• [Work required]: The data needs to be returned in full, exactly as it reads.
(Information shown)
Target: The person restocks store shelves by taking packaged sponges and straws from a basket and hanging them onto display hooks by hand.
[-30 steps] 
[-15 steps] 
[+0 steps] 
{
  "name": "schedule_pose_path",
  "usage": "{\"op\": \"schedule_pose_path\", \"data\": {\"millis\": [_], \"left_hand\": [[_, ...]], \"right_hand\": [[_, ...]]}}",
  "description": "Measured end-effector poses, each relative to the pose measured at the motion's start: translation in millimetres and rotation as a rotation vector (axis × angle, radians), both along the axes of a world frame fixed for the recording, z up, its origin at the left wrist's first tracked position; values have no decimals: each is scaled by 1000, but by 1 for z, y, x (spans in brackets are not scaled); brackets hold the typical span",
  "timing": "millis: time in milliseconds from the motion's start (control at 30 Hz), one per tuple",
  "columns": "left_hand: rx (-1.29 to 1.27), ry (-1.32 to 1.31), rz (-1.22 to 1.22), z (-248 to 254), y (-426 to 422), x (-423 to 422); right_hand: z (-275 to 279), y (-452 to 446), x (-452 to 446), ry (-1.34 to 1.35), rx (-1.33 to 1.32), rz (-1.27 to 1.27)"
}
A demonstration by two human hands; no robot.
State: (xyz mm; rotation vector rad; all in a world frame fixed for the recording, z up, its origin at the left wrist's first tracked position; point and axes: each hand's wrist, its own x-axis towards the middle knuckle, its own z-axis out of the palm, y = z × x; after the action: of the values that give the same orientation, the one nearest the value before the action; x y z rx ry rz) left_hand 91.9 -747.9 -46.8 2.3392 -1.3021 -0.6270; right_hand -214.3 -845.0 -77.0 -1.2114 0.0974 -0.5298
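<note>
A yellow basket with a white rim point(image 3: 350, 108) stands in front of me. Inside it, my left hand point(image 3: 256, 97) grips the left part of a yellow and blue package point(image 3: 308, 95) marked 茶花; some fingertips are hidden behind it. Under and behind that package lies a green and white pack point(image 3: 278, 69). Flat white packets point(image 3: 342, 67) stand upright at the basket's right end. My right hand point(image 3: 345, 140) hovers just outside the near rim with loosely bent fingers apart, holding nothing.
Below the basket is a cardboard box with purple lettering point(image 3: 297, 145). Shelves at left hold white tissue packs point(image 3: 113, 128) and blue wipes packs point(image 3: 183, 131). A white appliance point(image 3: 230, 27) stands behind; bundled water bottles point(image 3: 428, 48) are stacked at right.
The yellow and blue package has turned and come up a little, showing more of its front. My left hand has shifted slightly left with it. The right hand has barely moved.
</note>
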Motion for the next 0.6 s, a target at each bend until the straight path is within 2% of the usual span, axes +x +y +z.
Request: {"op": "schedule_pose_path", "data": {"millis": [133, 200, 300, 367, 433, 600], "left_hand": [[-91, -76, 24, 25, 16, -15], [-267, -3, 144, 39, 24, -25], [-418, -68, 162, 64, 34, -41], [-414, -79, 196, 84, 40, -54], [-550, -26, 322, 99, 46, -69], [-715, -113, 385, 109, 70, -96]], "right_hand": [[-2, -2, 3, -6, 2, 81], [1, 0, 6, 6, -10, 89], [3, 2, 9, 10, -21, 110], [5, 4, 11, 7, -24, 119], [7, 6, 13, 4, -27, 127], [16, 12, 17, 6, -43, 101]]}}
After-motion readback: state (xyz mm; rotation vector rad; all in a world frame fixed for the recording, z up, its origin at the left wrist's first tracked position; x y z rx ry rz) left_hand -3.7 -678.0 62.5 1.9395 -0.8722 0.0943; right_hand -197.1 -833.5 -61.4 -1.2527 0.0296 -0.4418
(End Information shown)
• [Solved problem]:
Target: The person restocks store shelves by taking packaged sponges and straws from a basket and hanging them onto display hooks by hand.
[-30 steps] 
[-15 steps] 
[+0 steps] 
{
  "name": "schedule_pose_path",
  "usage": "{\"op\": \"schedule_pose_path\", \"data\": {\"millis\": [_], \"left_hand\": [[_, ...]], \"right_hand\": [[_, ...]]}}",
  "description": "Measured end-effector poses, each relative to the pose measured at the motion's start: translation in millimetres and rotation as a rotation vector (axis × angle, radians), both along the axes of a world frame fixed for the recording, z up, its origin at the left wrist's first tracked position; values have no decimals: each is scaled by 1000, but by 1 for z, y, x (spans in brackets are not scaled); brackets hold the typical span",
  "timing": "millis: time in milliseconds from the motion's start (control at 30 Hz), one per tuple",
  "columns": "left_hand: rx (-1.29 to 1.27), ry (-1.32 to 1.31), rz (-1.22 to 1.22), z (-248 to 254), y (-426 to 422), x (-423 to 422); right_hand: z (-275 to 279), y (-452 to 446), x (-452 to 446), ry (-1.34 to 1.35), rx (-1.33 to 1.32), rz (-1.27 to 1.27)"
}
A demonstration by two human hands; no robot.
State: (xyz mm; rotation vector rad; all in a world frame fixed for the recording, z up, its origin at the left wrist's first tracked position; point and axes: each hand's wrist, its own x-axis towards the middle knuckle, its own z-axis out of the palm, y = z × x; after the action: of the values that give the same orientation, the one nearest the value before the action; x y z rx ry rz) left_hand 91.9 -747.9 -46.8 2.3392 -1.3021 -0.6270; right_hand -214.3 -845.0 -77.0 -1.2114 0.0974 -0.5298
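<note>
A yellow basket with a white rim point(image 3: 350, 108) stands in front of me. Inside it, my left hand point(image 3: 256, 97) grips the left part of a yellow and blue package point(image 3: 308, 95) marked 茶花; some fingertips are hidden behind it. Under and behind that package lies a green and white pack point(image 3: 278, 69). Flat white packets point(image 3: 342, 67) stand upright at the basket's right end. My right hand point(image 3: 345, 140) hovers just outside the near rim with loosely bent fingers apart, holding nothing.
Below the basket is a cardboard box with purple lettering point(image 3: 297, 145). Shelves at left hold white tissue packs point(image 3: 113, 128) and blue wipes packs point(image 3: 183, 131). A white appliance point(image 3: 230, 27) stands behind; bundled water bottles point(image 3: 428, 48) are stacked at right.
The yellow and blue package has turned and come up a little, showing more of its front. My left hand has shifted slightly left with it. The right hand has barely moved.
</note>
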Motion for the next 0.6 s, a target at each bend until the straight path is within 2% of the usual span, axes +x +y +z.
Request: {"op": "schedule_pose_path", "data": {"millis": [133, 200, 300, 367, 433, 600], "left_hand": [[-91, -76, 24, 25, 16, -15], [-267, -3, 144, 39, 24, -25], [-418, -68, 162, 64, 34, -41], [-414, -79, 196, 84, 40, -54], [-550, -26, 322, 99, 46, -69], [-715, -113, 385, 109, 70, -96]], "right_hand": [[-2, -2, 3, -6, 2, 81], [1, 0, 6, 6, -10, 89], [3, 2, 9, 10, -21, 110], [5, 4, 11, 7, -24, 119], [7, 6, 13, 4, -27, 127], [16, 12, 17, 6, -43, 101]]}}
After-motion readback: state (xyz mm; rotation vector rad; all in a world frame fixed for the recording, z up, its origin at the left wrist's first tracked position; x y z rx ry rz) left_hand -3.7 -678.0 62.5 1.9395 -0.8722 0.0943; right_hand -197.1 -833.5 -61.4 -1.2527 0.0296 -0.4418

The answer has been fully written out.